• What you will do
Transcribe the listing below in its entirety, exactly.

== == ==

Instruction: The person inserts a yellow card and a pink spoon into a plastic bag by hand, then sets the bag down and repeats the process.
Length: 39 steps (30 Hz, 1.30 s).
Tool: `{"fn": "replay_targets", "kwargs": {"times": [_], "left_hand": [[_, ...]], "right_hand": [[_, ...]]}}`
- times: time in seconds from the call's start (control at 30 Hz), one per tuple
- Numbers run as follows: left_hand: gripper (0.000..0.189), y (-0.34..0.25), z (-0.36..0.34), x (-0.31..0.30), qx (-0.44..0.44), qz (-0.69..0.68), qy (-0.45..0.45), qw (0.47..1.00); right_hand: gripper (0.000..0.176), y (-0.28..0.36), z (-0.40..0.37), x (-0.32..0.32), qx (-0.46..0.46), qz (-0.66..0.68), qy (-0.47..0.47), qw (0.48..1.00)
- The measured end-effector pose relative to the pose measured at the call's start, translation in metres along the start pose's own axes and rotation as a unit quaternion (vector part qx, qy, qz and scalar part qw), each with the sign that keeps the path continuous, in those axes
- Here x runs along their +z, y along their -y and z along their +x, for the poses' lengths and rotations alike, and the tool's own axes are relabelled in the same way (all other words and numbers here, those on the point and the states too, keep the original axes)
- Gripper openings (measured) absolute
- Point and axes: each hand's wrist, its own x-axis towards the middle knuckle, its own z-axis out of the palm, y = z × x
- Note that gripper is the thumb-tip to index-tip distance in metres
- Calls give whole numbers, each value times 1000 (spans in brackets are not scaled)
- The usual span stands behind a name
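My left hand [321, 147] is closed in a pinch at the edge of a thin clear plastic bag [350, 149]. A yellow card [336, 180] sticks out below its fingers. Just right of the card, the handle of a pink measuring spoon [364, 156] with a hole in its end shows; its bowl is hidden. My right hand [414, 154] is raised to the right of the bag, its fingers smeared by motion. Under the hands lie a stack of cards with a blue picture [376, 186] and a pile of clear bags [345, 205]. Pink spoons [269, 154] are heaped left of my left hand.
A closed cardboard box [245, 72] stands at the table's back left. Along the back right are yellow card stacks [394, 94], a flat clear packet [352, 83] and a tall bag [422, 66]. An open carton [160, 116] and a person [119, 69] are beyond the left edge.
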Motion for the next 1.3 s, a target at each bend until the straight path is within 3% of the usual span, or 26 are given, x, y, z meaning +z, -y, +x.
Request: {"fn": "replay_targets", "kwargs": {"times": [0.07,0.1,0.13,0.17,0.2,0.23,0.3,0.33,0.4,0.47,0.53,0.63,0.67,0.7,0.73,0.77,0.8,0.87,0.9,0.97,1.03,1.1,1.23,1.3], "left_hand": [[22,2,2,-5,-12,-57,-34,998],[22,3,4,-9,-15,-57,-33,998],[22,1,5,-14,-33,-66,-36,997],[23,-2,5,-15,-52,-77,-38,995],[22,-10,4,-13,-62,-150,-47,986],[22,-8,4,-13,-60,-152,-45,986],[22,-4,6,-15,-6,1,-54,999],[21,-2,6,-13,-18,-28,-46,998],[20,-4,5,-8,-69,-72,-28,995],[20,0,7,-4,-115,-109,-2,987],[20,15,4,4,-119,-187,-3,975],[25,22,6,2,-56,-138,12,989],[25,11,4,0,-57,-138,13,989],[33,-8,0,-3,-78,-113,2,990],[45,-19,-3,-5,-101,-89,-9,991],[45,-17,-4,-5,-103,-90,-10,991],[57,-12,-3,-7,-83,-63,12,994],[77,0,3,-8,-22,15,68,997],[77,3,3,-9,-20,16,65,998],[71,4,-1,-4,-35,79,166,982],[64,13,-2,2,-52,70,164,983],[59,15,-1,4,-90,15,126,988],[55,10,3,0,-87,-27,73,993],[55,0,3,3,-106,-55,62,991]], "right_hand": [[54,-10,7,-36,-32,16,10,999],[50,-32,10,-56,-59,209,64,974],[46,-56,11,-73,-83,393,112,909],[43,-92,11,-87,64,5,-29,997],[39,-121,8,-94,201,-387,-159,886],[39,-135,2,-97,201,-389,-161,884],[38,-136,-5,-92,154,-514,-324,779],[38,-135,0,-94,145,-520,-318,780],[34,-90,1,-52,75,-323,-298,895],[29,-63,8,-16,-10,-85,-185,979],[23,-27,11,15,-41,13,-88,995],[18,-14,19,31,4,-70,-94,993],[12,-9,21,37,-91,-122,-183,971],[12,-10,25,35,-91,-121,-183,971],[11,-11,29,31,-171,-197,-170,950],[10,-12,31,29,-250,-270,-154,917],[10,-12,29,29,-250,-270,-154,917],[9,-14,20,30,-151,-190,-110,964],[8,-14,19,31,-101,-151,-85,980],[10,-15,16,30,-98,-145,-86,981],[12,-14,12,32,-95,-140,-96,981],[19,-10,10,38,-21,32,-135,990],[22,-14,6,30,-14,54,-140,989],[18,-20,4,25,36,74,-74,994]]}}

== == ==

• Written response
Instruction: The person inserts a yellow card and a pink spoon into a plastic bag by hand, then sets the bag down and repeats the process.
Length: 39 steps (30 Hz, 1.30 s).
Tool: `{"fn": "replay_targets", "kwargs": {"times": [_], "left_hand": [[_, ...]], "right_hand": [[_, ...]]}}`
- times: time in seconds from the call's start (control at 30 Hz), one per tuple
- Numbers run as follows: left_hand: gripper (0.000..0.189), y (-0.34..0.25), z (-0.36..0.34), x (-0.31..0.30), qx (-0.44..0.44), qz (-0.69..0.68), qy (-0.45..0.45), qw (0.47..1.00); right_hand: gripper (0.000..0.176), y (-0.28..0.36), z (-0.40..0.37), x (-0.32..0.32), qx (-0.46..0.46), qz (-0.66..0.68), qy (-0.47..0.47), qw (0.48..1.00)
- The measured end-effector pose relative to the pose measured at the call's start, translation in metres along the start pose's own axes and rotation as a unit quaternion (vector part qx, qy, qz and scalar part qw), each with the sign that keeps the path continuous, in those axes
- Here x runs along their +z, y along their -y and z along their +x, for the poses' lengths and rotations alike, and the tool's own axes are relabelled in the same way (all other words and numbers here, those on the point and the states too, keep the original axes)
- Gripper openings (measured) absolute
- Point and axes: each hand's wrist, its own x-axis towards the middle knuckle, its own z-axis out of the palm, y = z × x
- Note that gripper is the thumb-tip to index-tip distance in metres
- Calls give whole numbers, each value times 1000 (spans in brackets are not scaled)
- The usual span stands behind a name
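My left hand [321, 147] is closed in a pinch at the edge of a thin clear plastic bag [350, 149]. A yellow card [336, 180] sticks out below its fingers. Just right of the card, the handle of a pink measuring spoon [364, 156] with a hole in its end shows; its bowl is hidden. My right hand [414, 154] is raised to the right of the bag, its fingers smeared by motion. Under the hands lie a stack of cards with a blue picture [376, 186] and a pile of clear bags [345, 205]. Pink spoons [269, 154] are heaped left of my left hand.
A closed cardboard box [245, 72] stands at the table's back left. Along the back right are yellow card stacks [394, 94], a flat clear packet [352, 83] and a tall bag [422, 66]. An open carton [160, 116] and a person [119, 69] are beyond the left edge.
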Motion for the next 1.3 s, a target at each bend until the straight path is within 3% of the usual span, or 26 are given, x, y, z meaning +z, -y, +x.
Request: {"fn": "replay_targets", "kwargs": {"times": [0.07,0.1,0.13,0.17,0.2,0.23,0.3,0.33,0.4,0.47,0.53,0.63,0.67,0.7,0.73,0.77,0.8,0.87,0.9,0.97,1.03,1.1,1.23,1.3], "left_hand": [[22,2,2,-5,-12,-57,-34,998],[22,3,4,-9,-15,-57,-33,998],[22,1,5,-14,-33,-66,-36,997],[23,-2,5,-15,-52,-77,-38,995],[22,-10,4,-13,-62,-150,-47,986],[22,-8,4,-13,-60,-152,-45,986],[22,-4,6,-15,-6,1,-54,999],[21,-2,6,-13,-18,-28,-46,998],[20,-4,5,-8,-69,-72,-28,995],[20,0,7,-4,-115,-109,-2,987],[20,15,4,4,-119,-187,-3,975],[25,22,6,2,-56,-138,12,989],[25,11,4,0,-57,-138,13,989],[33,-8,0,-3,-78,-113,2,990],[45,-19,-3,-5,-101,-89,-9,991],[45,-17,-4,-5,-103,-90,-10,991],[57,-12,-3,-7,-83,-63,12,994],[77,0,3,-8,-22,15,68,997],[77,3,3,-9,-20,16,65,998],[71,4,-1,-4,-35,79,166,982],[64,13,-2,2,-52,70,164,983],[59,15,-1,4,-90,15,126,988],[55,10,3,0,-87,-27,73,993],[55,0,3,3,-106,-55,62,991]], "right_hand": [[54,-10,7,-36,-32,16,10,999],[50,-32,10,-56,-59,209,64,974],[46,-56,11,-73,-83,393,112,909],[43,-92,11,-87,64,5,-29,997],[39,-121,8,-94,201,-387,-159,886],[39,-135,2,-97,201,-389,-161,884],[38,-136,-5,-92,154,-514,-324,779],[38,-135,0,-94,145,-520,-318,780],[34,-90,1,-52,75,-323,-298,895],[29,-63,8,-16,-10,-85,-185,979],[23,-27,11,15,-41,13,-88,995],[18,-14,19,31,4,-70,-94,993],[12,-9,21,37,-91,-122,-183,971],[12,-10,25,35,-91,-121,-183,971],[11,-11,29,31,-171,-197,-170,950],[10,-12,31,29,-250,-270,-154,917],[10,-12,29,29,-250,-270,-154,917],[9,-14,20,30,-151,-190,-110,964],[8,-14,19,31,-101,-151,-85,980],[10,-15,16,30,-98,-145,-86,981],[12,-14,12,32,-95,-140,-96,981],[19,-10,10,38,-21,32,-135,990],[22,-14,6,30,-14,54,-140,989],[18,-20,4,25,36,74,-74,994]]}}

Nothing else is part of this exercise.